◆ **Problem to solve**: Reproduce each entry below exactly, without omitting any.

◆ **Data extract**:
######

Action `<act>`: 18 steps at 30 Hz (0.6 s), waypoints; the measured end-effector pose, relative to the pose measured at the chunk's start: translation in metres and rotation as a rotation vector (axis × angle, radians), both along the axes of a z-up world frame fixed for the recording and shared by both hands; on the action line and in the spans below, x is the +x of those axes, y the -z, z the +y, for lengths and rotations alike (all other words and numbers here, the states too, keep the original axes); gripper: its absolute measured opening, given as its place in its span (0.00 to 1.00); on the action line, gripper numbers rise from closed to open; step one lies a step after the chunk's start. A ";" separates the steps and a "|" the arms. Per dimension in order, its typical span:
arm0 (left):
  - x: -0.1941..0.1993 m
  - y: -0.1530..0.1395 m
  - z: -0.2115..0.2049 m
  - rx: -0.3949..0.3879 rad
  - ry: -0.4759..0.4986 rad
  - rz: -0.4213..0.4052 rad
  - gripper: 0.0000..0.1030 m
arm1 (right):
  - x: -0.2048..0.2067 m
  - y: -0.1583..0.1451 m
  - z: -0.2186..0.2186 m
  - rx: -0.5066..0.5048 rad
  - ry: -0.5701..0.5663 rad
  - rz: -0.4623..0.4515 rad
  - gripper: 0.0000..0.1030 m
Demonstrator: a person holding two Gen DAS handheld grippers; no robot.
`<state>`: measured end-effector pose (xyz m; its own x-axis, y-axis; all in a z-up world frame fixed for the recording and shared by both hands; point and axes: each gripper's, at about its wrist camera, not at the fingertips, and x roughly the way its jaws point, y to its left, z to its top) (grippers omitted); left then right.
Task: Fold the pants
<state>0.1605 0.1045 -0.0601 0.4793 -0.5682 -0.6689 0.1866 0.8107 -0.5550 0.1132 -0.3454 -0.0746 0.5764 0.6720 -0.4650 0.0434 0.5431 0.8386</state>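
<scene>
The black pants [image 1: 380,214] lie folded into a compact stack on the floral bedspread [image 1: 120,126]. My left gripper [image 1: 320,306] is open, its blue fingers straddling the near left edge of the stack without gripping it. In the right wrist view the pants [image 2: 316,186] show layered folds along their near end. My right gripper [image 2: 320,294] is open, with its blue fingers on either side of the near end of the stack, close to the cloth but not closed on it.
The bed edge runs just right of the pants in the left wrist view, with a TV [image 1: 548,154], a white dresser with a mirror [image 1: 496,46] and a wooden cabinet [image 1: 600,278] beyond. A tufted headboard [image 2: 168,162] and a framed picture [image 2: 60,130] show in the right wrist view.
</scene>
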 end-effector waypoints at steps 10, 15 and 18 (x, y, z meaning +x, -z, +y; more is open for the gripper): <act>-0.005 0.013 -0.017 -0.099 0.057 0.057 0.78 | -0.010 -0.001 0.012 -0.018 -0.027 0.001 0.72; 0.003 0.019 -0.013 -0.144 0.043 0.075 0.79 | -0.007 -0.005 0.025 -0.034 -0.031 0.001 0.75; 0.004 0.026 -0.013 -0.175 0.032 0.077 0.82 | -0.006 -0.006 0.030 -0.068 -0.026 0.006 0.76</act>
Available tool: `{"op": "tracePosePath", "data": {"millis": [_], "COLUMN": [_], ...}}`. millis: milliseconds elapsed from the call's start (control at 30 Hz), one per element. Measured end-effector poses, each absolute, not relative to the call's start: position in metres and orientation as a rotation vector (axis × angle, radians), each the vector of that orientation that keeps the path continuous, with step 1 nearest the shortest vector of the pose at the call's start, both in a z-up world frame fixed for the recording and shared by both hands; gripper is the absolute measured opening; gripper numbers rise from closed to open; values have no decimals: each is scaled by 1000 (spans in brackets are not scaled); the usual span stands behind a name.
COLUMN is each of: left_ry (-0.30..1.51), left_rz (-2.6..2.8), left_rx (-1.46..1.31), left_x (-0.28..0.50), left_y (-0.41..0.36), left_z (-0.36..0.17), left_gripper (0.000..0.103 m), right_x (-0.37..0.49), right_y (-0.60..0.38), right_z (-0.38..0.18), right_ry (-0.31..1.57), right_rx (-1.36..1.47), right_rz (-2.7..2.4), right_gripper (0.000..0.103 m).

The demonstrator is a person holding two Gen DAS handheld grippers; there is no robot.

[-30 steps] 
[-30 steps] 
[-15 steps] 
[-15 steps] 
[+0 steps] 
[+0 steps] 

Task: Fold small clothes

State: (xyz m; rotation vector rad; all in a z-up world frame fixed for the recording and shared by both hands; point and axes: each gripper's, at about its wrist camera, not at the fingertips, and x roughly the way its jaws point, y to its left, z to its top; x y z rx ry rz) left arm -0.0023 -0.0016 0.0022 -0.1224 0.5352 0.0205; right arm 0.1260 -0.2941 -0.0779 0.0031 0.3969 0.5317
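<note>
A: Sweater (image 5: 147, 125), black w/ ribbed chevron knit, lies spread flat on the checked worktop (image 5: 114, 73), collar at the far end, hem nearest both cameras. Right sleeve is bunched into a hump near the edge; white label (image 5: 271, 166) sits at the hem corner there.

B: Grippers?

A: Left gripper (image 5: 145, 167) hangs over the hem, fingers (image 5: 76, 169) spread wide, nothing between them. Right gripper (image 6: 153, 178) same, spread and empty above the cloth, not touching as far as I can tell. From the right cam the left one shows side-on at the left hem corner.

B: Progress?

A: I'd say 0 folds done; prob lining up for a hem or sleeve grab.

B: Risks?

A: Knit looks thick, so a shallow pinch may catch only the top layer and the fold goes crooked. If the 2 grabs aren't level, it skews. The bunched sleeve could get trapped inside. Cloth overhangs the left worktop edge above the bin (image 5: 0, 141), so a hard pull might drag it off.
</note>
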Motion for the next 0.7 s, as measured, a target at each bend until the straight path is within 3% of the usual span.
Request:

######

◆ **Finished exercise**:
Action `<act>`: 18 steps at 30 Hz (0.6 s), waypoints; the measured end-effector pose, relative to the pose measured at the chunk's start: translation in metres and rotation as a rotation vector (axis × angle, radians), both along the axes of a z-up world frame fixed for the recording and shared by both hands; on the action line and in the spans below, x is the +x of those axes, y the -z, z the +y, for lengths and rotations alike (all other words and numbers here, the states too, keep the original axes); gripper: its absolute measured opening, given as its place in its span (0.00 to 1.00); on the action line, gripper numbers rise from closed to open; step one lies a step after the chunk's start. A ";" separates the steps and a "|" the arms. Per dimension in order, its typical span:
arm0 (left):
  - x: -0.1941..0.1993 m
  - y: -0.1530..0.1395 m
  - z: -0.2115..0.2049 m
  - rx: -0.3949..0.3879 rad
  - ry: -0.4759..0.4986 rad
  - rz: -0.4213..0.4052 rad
  - gripper: 0.0000..0.1030 m
arm1 (right):
  - x: -0.2048..0.2067 m
  - y: -0.1583..0.1451 m
  - z: -0.2186..0.2186 m
  - rx: -0.5066..0.5048 rad
  - ry: -0.5701..0.5663 rad
  - rz: -0.4623..0.4515 rad
  - gripper: 0.0000..0.1030 m
Demonstrator: a person holding two Gen DAS handheld grippers; no robot.
`<state>`: measured end-effector pose (xyz m; its own x-axis, y-axis; all in a z-up world frame fixed for the recording and shared by both hands; point and axes: each gripper's, at about its wrist camera, not at the fingertips, and x roughly the way its jaws point, y to its left, z to its top) (grippers omitted); left then right.
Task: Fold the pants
<state>0.1605 0.1045 -0.0601 0.4793 -0.5682 -0.6689 0.1866 0.8107 -0.5550 0.1132 -0.3454 -0.0746 0.5764 0.6720 -0.4650 0.0434 0.5431 0.8386</state>
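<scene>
The black pants [image 1: 380,214] lie folded into a compact stack on the floral bedspread [image 1: 120,126]. My left gripper [image 1: 320,306] is open, its blue fingers straddling the near left edge of the stack without gripping it. In the right wrist view the pants [image 2: 316,186] show layered folds along their near end. My right gripper [image 2: 320,294] is open, with its blue fingers on either side of the near end of the stack, close to the cloth but not closed on it.
The bed edge runs just right of the pants in the left wrist view, with a TV [image 1: 548,154], a white dresser with a mirror [image 1: 496,46] and a wooden cabinet [image 1: 600,278] beyond. A tufted headboard [image 2: 168,162] and a framed picture [image 2: 60,130] show in the right wrist view.
</scene>
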 end-effector waypoints at steps 10, 15 and 18 (x, y, z meaning +x, -z, +y; more is open for the gripper): <act>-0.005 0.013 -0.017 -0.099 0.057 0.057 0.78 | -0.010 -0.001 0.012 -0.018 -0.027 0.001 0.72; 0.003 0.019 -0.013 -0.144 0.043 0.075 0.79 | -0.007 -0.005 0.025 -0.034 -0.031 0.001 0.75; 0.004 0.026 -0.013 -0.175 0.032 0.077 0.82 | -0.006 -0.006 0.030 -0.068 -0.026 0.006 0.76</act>
Available tool: `{"op": "tracePosePath", "data": {"millis": [_], "COLUMN": [_], ...}}`. millis: milliseconds elapsed from the call's start (control at 30 Hz), one per element. Measured end-effector poses, each absolute, not relative to the call's start: position in metres and orientation as a rotation vector (axis × angle, radians), each the vector of that orientation that keeps the path continuous, with step 1 nearest the shortest vector of the pose at the call's start, both in a z-up world frame fixed for the recording and shared by both hands; gripper is the absolute measured opening; gripper numbers rise from closed to open; values have no decimals: each is scaled by 1000 (spans in brackets are not scaled); the usual span stands behind a name.
COLUMN is each of: left_ry (-0.30..1.51), left_rz (-2.6..2.8), left_rx (-1.46..1.31), left_x (-0.28..0.50), left_y (-0.41..0.36), left_z (-0.36..0.17), left_gripper (0.000..0.103 m), right_x (-0.37..0.49), right_y (-0.60..0.38), right_z (-0.38..0.18), right_ry (-0.31..1.57), right_rx (-1.36..1.47), right_rz (-2.7..2.4), right_gripper (0.000..0.103 m).

The demonstrator is a person holding two Gen DAS handheld grippers; there is no robot.

[-30 steps] 
[-30 steps] 
[-15 steps] 
[-15 steps] 
[+0 steps] 
[+0 steps] 

Task: Fold small clothes

State: (xyz m; rotation vector rad; all in a z-up world frame fixed for the recording and shared by both hands; point and axes: each gripper's, at about its wrist camera, not at the fingertips, and x roughly the way its jaws point, y to its left, z to its top; x y z rx ry rz) left arm -0.0023 -0.0016 0.0022 -0.1224 0.5352 0.0205; right arm 0.1260 -0.2941 -0.0779 0.0031 0.3969 0.5317
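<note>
A: Sweater (image 5: 147, 125), black w/ ribbed chevron knit, lies spread flat on the checked worktop (image 5: 114, 73), collar at the far end, hem nearest both cameras. Right sleeve is bunched into a hump near the edge; white label (image 5: 271, 166) sits at the hem corner there.

B: Grippers?

A: Left gripper (image 5: 145, 167) hangs over the hem, fingers (image 5: 76, 169) spread wide, nothing between them. Right gripper (image 6: 153, 178) same, spread and empty above the cloth, not touching as far as I can tell. From the right cam the left one shows side-on at the left hem corner.

B: Progress?

A: I'd say 0 folds done; prob lining up for a hem or sleeve grab.

B: Risks?

A: Knit looks thick, so a shallow pinch may catch only the top layer and the fold goes crooked. If the 2 grabs aren't level, it skews. The bunched sleeve could get trapped inside. Cloth overhangs the left worktop edge above the bin (image 5: 0, 141), so a hard pull might drag it off.
</note>
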Motion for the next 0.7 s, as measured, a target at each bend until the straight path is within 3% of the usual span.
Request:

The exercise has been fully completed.